Parks, Gordon, 1912-2006, photographer. New York, New York. Duke Ellington, orchestra leader. 1943 May.LC-USW3- 023953-C (P&P) LOT 819 (corresponding photographic print). Library of Congress Prints and Photographs Division Washington, D.C. 20540.

In April 1945 VE Day was on the horizon, but victory in the Pacific was still a ways away. In an effort to keep the American public buying War Bonds after victory in Europe, the US Treasury Department set up the “Mighty Seventh War Loan” drive. The slogan “Now—all together” as well as the central theme of the Iwo Jima flag raising, were used to appeal to a sense of patriotism in a final push against the Japanese. In fact, the three surviving members of the six man team who raised the flag at Iwo Jima were spokesmen on the 7th War Loan tour. But the US Treasury Department had another way to appeal to the American public—Duke Ellington.

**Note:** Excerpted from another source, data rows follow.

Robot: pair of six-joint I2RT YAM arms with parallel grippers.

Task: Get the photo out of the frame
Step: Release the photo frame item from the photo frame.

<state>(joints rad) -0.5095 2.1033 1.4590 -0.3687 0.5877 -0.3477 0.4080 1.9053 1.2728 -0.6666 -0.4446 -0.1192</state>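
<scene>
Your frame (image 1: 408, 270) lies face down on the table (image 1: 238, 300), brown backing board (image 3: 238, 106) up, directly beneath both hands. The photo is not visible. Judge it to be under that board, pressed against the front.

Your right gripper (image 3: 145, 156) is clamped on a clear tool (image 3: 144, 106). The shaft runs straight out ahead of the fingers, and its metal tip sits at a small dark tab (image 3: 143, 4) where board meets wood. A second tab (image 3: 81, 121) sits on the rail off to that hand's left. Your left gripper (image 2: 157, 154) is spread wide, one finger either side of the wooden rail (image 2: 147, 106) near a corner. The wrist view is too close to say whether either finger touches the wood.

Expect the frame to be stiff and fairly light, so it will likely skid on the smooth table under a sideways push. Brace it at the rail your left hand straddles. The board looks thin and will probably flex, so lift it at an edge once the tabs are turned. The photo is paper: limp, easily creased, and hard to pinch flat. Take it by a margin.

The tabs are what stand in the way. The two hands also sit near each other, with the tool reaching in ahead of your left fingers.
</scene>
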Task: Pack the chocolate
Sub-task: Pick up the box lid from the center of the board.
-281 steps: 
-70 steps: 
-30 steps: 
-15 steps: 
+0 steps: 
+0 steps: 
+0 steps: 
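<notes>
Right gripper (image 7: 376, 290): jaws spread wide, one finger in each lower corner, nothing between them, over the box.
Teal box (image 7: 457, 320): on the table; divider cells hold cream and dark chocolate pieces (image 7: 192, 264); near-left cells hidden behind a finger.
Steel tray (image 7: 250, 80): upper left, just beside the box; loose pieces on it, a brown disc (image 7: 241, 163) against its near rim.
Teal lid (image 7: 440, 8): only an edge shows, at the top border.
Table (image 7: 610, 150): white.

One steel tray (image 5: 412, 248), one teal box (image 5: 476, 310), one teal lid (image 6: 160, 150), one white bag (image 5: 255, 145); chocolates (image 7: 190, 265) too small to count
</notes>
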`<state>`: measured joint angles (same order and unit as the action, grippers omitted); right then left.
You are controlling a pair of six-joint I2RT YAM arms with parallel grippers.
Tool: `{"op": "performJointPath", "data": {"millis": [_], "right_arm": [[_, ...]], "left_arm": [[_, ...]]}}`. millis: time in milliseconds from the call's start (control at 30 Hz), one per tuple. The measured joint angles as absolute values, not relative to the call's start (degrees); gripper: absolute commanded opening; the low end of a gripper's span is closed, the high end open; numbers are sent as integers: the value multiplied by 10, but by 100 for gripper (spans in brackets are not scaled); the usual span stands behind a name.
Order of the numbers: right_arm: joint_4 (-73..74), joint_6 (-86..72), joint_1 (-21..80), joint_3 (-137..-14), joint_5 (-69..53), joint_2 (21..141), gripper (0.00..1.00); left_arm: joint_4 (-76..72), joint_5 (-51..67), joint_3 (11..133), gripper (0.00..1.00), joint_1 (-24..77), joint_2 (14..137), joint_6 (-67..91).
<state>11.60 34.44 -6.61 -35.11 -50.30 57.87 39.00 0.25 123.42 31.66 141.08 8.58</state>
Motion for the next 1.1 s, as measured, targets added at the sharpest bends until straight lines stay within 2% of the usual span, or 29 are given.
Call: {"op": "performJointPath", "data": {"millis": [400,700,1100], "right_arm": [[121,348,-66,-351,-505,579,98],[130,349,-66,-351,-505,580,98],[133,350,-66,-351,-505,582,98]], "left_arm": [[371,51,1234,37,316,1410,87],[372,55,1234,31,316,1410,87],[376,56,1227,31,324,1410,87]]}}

Duke Ellington, the Harlem-By-Way-Of-DC big band leader who is now known as one of the most important jazz composers, was at the height of his fame and popularity in 1945 (though musical trends would soon shift to smaller bands and solo vocalists). His iconic Black, Brown and Beige jazz symphony had been released in 1943, and in 1944 he wrote one of his most popular songs,  “I’m Beginning To See The Light.” The US Treasury Department saw Ellington’s fame as a way to reach the general public, so they contracted Duke and his Famous Orchestra to perform a series of public service broadcasts over the Blue Network (NBC) on Saturdays.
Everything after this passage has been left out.